With climate change and future food security on their minds, scientists at the Royal Botanic Gardens in Kew are busy tracking down, cataloguing and growing genetic variations on the wheat theme. Researchers are looking at wild species, discovering previously unknown varieties and finding genes that might help with disease resistance.

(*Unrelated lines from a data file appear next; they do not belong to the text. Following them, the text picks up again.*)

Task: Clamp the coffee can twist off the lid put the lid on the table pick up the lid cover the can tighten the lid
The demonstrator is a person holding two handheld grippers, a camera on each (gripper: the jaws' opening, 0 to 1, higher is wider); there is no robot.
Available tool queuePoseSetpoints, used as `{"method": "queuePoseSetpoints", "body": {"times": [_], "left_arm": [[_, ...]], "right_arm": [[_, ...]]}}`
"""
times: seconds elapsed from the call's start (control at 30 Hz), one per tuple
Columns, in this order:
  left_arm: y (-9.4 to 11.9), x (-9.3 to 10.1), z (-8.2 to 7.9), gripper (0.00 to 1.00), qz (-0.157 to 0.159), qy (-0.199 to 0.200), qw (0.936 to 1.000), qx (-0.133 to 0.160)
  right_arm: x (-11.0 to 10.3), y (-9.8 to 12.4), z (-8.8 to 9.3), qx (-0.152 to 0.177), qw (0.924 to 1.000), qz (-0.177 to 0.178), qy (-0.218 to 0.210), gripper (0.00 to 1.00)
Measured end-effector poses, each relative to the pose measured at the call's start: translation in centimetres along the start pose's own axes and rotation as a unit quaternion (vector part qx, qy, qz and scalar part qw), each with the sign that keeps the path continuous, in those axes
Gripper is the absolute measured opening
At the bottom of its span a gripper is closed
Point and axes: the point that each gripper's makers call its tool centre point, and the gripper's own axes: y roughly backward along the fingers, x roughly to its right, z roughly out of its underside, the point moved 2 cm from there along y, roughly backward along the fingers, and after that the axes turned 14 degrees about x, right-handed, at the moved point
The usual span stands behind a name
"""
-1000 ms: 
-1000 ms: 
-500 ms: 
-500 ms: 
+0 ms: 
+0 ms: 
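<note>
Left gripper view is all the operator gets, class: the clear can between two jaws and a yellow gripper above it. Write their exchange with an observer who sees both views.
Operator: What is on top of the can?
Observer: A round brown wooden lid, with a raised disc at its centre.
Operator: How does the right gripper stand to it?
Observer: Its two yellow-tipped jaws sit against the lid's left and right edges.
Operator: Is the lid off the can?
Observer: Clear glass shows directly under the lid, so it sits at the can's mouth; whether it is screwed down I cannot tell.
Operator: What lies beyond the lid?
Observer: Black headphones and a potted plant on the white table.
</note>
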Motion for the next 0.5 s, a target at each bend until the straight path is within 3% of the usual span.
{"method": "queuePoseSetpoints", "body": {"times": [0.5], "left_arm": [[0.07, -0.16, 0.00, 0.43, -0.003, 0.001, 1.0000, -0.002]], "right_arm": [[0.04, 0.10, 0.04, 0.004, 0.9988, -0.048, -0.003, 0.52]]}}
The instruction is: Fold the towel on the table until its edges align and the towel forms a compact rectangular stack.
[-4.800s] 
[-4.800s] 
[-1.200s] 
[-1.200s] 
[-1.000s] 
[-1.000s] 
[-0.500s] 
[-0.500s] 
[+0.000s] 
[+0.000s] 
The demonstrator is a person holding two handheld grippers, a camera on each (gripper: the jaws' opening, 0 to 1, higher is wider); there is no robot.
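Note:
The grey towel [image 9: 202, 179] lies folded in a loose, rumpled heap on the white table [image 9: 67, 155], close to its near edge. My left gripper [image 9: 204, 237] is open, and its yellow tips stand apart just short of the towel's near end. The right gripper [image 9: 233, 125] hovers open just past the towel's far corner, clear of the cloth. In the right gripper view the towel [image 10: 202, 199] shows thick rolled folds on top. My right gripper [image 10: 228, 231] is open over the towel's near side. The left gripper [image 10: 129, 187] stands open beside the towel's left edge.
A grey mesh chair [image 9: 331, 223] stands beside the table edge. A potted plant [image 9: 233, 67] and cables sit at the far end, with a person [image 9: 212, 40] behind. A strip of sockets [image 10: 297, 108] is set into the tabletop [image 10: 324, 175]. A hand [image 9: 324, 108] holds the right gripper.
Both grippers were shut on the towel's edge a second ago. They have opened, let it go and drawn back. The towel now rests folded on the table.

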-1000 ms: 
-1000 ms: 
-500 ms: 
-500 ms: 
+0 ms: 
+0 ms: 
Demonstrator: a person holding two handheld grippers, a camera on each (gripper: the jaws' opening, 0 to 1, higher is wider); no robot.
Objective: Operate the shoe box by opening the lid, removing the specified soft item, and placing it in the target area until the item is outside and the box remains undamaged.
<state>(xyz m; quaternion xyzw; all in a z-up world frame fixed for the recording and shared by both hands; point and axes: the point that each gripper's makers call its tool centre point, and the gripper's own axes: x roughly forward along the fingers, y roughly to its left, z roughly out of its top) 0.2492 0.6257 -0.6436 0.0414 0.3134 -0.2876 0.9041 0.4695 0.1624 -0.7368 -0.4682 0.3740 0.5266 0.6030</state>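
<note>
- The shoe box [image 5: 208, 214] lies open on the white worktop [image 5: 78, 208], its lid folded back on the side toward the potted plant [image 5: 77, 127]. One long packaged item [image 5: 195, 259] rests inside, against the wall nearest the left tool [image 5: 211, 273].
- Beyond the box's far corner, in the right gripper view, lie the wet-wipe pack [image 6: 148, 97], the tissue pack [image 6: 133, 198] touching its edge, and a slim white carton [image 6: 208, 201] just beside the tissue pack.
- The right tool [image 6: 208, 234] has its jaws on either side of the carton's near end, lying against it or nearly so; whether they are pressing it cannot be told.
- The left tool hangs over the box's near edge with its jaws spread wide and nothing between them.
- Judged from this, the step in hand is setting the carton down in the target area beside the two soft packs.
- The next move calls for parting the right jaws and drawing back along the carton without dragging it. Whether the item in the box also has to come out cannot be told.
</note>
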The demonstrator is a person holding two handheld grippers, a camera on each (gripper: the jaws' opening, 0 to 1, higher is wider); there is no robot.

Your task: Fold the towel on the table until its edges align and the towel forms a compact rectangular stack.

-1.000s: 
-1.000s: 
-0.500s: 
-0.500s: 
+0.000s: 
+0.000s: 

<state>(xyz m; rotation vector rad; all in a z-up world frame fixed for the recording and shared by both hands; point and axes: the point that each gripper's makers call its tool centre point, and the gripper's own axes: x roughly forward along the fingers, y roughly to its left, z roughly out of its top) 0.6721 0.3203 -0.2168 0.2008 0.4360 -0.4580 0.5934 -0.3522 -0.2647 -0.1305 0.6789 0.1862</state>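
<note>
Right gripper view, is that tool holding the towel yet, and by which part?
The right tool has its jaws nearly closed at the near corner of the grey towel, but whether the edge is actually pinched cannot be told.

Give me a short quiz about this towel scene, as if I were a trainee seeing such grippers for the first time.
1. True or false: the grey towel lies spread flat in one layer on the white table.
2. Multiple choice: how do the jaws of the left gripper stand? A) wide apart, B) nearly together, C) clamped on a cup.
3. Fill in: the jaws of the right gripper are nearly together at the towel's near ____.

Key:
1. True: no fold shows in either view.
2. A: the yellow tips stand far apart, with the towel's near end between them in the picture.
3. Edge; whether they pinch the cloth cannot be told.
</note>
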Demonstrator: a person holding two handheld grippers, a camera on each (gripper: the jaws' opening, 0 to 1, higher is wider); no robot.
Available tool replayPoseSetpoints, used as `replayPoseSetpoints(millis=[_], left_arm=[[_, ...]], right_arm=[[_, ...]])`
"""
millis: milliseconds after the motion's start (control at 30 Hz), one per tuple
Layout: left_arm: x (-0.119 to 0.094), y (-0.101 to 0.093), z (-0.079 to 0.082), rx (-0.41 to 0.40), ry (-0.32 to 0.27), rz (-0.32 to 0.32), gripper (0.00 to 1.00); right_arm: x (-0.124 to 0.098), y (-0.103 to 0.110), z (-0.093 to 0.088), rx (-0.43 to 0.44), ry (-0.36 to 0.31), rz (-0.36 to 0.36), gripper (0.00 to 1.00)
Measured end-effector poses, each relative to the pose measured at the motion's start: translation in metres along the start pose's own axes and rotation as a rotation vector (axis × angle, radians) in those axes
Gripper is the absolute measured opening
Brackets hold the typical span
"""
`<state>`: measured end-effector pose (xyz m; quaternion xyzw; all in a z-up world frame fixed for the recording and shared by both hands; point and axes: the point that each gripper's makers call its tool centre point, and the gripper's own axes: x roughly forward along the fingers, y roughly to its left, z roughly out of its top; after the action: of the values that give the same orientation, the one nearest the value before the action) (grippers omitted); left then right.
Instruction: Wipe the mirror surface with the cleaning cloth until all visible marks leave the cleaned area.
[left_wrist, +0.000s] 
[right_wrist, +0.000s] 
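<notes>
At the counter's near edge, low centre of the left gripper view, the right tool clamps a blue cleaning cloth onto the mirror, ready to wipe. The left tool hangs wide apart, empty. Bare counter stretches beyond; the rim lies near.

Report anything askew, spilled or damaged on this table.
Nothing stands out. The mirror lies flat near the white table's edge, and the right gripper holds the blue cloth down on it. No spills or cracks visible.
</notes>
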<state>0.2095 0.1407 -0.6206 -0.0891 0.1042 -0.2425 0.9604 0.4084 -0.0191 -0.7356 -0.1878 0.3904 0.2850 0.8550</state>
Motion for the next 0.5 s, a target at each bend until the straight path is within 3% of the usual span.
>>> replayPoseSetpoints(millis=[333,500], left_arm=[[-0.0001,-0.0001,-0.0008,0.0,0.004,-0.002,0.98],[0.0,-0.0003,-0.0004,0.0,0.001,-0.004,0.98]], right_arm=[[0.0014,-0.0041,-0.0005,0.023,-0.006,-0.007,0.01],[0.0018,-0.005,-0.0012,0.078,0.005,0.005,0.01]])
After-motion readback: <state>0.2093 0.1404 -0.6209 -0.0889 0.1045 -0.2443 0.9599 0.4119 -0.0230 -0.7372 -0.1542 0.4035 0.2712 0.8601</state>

Weird wheat at the IncrEdibles Festival

If you can find your way to Kew you’ll see a selection of wheat alternatives on show in the grasses area. In stark contrast to the stocky, tall, uniform, cultivated wheat we’re used to seeing in fields, their wild relatives are more delicate, less vivid in colour with smaller seed heads.

High yields are obviously a good thing. As is physical strength. But cultivated wheat comes with a price tag.

First, gluten intolerance is on the rise, which some scientists think is down to selective breeding of modern wheat with a higher gluten content. Apparently wild wheats like Egyptian ‘Teff’ don’t usually cause the same allergic reaction.

Second, genetic diversity. It’s obviously better to have a variety of wheat ‘breeds’ available instead of growing just a few genetically similar ones, which leaves the world’s harvests vulnerable to new pests, diseases and weather patterns.

A plant orchestra and scented banana tunnel

As bakers we’re particularly interested in the wheat bit. But the IncrEdibles Festival covers much more, making the amazing world of edible plants a thrilling experience with plenty of accessible and exciting science thrown in.

There’s an interactive exhibit where you can stroke the leaves of plants hooked up to musical sounds and make plant-music together. There’s even a surreal boat trip on the pond near the Palm House, complete with a giant golden pineapple and banana-scented tunnel. Plus all of Kew’s astonishing natural riches to explore.